Google has offered to sell part of its advertising business
Google’s parent company Alphabet has offered to sell its advertising marketplace AdX The EU rejected the proposal as insufficient, according to sources. The company’s thriving advertising business has been put under the spotlight after a complaint from the European Publishers Council.
The EU has accused Google of favoring its own ad services, the fourth complaint against the company. Google’s offer is unprecedented as it also faces a U.S. antitrust lawsuit that wants the company to sell its Ad Manager product, which includes AdX and the company’s publisher ad server, DFP. Sources told Reuters the EU could instead order Google to stop alleged anticompetitive practices in the near future instead of a divestiture. The majority of Google’s revenue (77%) comes from advertising across Gmail, Google Play, Search, Google Maps, YouTube, AdMob, AdSense and Google Ad Manager.
LinkedIn trained AI models on user data
Users on the professional networking platform LinkedIn discovered that its data was being used To train AI models without consent. An option in settings that allowed individuals’ personal data and content to be trained for AI models was enabled by default, users in the US and India said. Users have since been advised to manually disable the option if they want to opt out of the platform using their content.

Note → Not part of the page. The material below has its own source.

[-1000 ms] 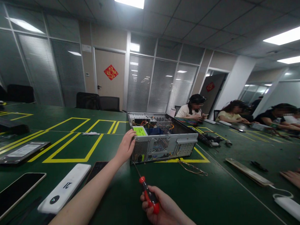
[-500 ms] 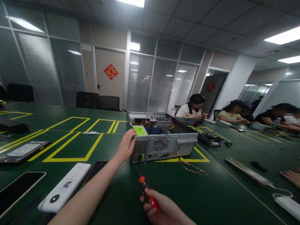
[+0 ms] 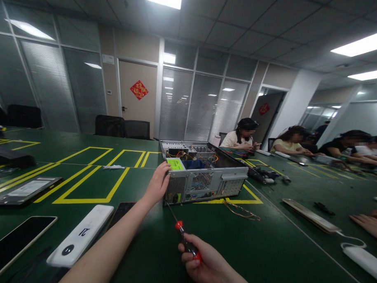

After the news broke, LinkedIn updated its terms of service. However, ideally, users should have been informed well before it started collecting data. Most respondents expressed concerns about privacy and plagiarism after the discovery. Strict privacy laws in the EU have yet to take action against the platform. Meanwhile, tech giant Microsoft, which acquired LinkedIn for $26.2 billion in 2016, is also facing lawsuits over its alleged use of people’s data for AI training.